YOUR ASSIGNMENT:
Whenever a line in the listing below holds the string "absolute", include it in the count. Say how many such lines there are and nothing more.

○ ○ ○ ○

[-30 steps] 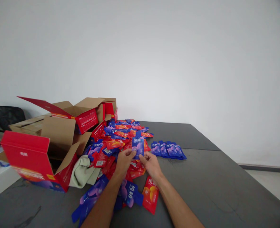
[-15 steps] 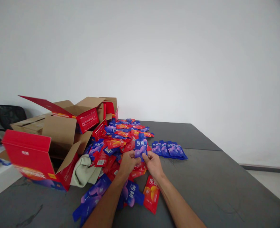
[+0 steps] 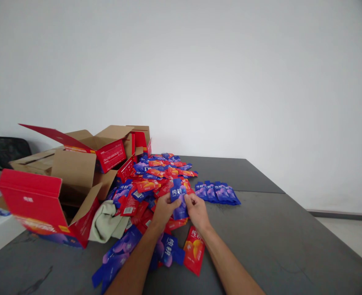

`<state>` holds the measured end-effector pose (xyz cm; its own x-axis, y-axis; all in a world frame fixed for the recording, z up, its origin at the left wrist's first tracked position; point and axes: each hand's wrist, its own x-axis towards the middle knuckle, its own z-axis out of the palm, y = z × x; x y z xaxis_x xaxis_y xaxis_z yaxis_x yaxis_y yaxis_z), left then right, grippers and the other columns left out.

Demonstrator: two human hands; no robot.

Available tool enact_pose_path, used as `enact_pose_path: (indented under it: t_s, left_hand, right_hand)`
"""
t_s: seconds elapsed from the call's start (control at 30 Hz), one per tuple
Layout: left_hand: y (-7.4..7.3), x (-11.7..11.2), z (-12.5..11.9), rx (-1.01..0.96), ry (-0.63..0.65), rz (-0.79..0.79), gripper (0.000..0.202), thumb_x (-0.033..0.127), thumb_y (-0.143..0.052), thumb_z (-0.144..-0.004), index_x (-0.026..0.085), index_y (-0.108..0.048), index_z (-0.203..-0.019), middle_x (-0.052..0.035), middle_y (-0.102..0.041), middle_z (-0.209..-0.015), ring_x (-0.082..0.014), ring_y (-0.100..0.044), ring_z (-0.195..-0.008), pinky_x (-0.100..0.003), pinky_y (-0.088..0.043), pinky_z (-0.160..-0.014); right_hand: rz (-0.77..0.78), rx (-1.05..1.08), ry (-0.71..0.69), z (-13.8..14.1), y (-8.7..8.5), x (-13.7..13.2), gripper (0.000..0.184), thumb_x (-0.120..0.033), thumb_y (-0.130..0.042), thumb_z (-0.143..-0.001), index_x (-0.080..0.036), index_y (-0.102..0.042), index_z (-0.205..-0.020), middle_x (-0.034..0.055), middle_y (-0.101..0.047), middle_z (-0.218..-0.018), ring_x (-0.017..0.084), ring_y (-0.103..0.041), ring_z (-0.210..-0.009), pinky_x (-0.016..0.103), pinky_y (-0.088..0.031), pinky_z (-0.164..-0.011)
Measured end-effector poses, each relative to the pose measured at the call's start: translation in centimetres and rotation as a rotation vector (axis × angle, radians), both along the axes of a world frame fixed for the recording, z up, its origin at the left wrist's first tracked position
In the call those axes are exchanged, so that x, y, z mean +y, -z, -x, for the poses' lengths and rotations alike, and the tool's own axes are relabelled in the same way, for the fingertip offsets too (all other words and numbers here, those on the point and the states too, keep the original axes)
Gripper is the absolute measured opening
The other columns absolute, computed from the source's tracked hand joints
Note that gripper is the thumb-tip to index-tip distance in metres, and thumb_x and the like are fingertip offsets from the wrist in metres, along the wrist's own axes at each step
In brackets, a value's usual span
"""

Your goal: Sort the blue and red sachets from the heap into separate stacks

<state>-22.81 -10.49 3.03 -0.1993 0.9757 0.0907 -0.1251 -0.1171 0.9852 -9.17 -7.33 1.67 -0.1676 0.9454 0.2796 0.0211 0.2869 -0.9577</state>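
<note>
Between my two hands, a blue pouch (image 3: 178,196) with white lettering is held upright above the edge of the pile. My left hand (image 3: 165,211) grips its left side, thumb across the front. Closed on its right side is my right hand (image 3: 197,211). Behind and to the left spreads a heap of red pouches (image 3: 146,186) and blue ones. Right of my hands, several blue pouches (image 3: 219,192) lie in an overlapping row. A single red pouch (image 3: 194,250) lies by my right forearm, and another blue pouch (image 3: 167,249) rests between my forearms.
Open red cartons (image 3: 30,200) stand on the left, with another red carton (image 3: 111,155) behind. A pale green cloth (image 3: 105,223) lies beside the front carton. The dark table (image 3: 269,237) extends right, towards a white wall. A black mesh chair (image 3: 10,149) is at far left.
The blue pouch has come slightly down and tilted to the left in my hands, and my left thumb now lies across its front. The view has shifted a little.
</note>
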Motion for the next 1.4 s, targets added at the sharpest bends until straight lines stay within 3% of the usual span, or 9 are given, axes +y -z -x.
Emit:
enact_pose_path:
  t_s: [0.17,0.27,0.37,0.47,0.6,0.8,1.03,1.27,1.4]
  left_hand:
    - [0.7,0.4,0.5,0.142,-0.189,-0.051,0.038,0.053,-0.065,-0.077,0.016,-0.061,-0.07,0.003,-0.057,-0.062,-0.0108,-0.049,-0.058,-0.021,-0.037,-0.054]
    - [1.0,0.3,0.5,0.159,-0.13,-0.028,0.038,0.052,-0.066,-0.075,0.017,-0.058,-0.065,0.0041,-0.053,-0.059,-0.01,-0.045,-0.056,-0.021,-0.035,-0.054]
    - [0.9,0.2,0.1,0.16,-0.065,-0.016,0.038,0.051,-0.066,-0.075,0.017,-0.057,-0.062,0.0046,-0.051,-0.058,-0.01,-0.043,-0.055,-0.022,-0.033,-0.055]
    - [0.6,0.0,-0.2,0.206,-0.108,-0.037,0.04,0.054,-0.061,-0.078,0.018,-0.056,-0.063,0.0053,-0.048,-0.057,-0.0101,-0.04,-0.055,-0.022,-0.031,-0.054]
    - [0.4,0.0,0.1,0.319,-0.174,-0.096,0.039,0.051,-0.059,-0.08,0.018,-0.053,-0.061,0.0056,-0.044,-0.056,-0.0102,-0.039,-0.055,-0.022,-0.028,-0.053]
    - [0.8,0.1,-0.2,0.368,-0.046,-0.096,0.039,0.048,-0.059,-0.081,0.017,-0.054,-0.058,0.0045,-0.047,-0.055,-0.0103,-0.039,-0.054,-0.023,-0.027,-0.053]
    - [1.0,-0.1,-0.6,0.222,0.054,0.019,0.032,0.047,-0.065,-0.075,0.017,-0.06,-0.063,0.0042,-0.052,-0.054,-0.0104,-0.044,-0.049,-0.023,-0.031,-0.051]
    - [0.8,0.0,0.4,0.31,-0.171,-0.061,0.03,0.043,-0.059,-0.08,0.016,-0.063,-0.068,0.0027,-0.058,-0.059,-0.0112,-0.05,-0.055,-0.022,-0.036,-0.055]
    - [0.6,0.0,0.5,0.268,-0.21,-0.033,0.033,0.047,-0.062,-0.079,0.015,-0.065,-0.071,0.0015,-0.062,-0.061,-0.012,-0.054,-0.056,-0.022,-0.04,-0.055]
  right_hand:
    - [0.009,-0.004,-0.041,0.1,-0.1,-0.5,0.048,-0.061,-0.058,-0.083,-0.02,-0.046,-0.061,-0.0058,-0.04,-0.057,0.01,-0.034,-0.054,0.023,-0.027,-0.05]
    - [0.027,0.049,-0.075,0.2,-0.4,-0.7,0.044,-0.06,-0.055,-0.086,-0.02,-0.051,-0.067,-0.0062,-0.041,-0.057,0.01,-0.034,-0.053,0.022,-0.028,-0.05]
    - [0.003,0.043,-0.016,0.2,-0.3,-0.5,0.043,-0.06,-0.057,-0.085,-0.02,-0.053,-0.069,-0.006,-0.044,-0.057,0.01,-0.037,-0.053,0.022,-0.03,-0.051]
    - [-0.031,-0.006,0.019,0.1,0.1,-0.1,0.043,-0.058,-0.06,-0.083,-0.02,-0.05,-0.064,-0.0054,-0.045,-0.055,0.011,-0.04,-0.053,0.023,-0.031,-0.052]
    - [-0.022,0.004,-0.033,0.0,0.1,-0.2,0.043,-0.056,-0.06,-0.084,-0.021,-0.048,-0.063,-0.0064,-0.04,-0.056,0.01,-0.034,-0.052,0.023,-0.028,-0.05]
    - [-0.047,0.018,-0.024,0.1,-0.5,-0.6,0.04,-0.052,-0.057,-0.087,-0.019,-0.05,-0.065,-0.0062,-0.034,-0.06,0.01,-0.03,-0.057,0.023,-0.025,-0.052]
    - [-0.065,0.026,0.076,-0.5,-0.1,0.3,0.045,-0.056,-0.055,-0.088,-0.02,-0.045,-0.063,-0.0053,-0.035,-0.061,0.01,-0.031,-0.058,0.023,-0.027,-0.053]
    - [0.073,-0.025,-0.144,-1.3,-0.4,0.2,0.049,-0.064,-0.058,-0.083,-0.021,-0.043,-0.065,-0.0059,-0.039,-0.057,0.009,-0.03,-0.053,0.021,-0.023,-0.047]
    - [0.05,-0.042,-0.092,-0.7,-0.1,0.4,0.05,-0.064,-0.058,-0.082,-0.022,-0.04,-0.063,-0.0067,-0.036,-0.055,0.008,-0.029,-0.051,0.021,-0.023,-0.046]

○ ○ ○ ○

EXERCISE SOLUTION:
2